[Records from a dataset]
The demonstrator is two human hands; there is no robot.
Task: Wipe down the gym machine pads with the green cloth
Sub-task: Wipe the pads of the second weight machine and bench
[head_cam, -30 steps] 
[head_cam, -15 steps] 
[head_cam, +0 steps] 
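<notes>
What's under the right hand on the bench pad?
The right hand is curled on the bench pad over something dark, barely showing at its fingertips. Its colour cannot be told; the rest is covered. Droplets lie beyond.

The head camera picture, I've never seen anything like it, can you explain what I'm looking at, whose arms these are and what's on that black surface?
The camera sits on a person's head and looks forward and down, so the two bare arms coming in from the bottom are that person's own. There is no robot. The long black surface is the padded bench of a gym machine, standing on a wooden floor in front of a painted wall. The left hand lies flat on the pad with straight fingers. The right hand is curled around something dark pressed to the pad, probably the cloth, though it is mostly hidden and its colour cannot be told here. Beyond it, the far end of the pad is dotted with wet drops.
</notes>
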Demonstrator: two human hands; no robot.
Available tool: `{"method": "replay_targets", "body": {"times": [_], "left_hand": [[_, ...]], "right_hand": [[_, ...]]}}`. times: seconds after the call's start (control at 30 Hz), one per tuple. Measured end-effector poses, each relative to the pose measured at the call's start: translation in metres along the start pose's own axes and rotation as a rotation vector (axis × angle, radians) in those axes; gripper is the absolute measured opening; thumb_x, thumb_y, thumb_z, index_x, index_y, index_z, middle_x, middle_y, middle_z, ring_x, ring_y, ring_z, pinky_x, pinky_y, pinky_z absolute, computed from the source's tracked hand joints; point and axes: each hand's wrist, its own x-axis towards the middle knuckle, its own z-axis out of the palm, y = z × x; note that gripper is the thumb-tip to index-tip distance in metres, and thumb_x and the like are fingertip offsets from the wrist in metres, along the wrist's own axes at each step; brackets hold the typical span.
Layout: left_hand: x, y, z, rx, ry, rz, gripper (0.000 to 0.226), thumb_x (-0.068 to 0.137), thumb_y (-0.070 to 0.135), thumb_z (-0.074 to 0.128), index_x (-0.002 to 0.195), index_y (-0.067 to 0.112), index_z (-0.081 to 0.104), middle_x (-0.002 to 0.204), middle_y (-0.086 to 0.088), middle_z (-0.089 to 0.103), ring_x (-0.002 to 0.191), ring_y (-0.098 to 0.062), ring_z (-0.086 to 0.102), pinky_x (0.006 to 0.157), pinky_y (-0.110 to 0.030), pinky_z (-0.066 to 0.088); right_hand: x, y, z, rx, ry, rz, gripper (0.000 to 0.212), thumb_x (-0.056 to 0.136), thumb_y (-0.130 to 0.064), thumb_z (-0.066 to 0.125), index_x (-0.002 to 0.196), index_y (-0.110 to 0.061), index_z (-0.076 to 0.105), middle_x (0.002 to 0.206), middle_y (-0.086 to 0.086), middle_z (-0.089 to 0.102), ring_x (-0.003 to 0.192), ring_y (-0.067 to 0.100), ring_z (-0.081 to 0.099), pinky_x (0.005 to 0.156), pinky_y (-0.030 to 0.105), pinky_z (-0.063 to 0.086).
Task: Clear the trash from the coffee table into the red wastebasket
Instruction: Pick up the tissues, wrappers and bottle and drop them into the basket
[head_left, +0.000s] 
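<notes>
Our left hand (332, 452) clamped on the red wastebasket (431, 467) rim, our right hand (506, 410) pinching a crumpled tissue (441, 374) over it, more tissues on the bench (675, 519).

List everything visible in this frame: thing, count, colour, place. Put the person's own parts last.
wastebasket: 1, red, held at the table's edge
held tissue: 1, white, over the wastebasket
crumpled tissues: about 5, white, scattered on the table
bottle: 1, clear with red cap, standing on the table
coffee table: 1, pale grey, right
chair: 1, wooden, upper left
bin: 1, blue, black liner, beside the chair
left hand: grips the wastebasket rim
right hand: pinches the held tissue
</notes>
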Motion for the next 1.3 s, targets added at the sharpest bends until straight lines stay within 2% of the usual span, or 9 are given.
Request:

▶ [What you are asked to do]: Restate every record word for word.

▶ [Output for this task]:
The demonstrator is two human hands; there is no robot.
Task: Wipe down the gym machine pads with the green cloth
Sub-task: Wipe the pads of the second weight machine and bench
[head_cam, -30 steps] 
[head_cam, -15 steps] 
[head_cam, +0 steps] 
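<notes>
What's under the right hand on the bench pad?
The right hand is curled on the bench pad over something dark, barely showing at its fingertips. Its colour cannot be told; the rest is covered. Droplets lie beyond.

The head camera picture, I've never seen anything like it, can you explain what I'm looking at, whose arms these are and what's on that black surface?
The camera sits on a person's head and looks forward and down, so the two bare arms coming in from the bottom are that person's own. There is no robot. The long black surface is the padded bench of a gym machine, standing on a wooden floor in front of a painted wall. The left hand lies flat on the pad with straight fingers. The right hand is curled around something dark pressed to the pad, probably the cloth, though it is mostly hidden and its colour cannot be told here. Beyond it, the far end of the pad is dotted with wet drops.
</notes>
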Demonstrator: two human hands; no robot.
Available tool: `{"method": "replay_targets", "body": {"times": [_], "left_hand": [[_, ...]], "right_hand": [[_, ...]]}}`. times: seconds after the call's start (control at 30 Hz), one per tuple. Measured end-effector poses, each relative to the pose measured at the call's start: translation in metres along the start pose's own axes and rotation as a rotation vector (axis × angle, radians) in those axes; gripper is the absolute measured opening; thumb_x, thumb_y, thumb_z, index_x, index_y, index_z, middle_x, middle_y, middle_z, ring_x, ring_y, ring_z, pinky_x, pinky_y, pinky_z absolute, computed from the source's tracked hand joints; point and axes: each hand's wrist, its own x-axis towards the middle knuckle, its own z-axis out of the palm, y = z × x; note that gripper is the thumb-tip to index-tip distance in metres, and thumb_x and the like are fingertip offsets from the wrist in metres, along the wrist's own axes at each step; brackets hold the typical span.
Layout: left_hand: x, y, z, rx, ry, rz, gripper (0.000 to 0.226), thumb_x (-0.068 to 0.137), thumb_y (-0.070 to 0.135), thumb_z (-0.074 to 0.128), index_x (-0.002 to 0.195), index_y (-0.067 to 0.112), index_z (-0.081 to 0.104), middle_x (-0.002 to 0.204), middle_y (-0.086 to 0.088), middle_z (-0.089 to 0.103), ring_x (-0.002 to 0.191), ring_y (-0.098 to 0.062), ring_z (-0.086 to 0.102), pinky_x (0.006 to 0.157), pinky_y (-0.110 to 0.030), pinky_z (-0.066 to 0.088); right_hand: x, y, z, rx, ry, rz, gripper (0.000 to 0.212), thumb_x (-0.056 to 0.136), thumb_y (-0.130 to 0.064), thumb_z (-0.066 to 0.125), index_x (-0.002 to 0.196), index_y (-0.110 to 0.061), index_z (-0.076 to 0.105), middle_x (0.002 to 0.206), middle_y (-0.086 to 0.086), middle_z (-0.089 to 0.102), ring_x (-0.003 to 0.192), ring_y (-0.067 to 0.100), ring_z (-0.081 to 0.099), pinky_x (0.005 to 0.156), pinky_y (-0.030 to 0.105), pinky_z (-0.063 to 0.086).
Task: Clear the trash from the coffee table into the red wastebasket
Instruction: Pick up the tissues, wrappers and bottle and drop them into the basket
[head_left, +0.000s] 
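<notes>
Our left hand (332, 452) clamped on the red wastebasket (431, 467) rim, our right hand (506, 410) pinching a crumpled tissue (441, 374) over it, more tissues on the bench (675, 519).

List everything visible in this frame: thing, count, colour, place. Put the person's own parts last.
wastebasket: 1, red, held at the table's edge
held tissue: 1, white, over the wastebasket
crumpled tissues: about 5, white, scattered on the table
bottle: 1, clear with red cap, standing on the table
coffee table: 1, pale grey, right
chair: 1, wooden, upper left
bin: 1, blue, black liner, beside the chair
left hand: grips the wastebasket rim
right hand: pinches the held tissue
</notes>
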Motion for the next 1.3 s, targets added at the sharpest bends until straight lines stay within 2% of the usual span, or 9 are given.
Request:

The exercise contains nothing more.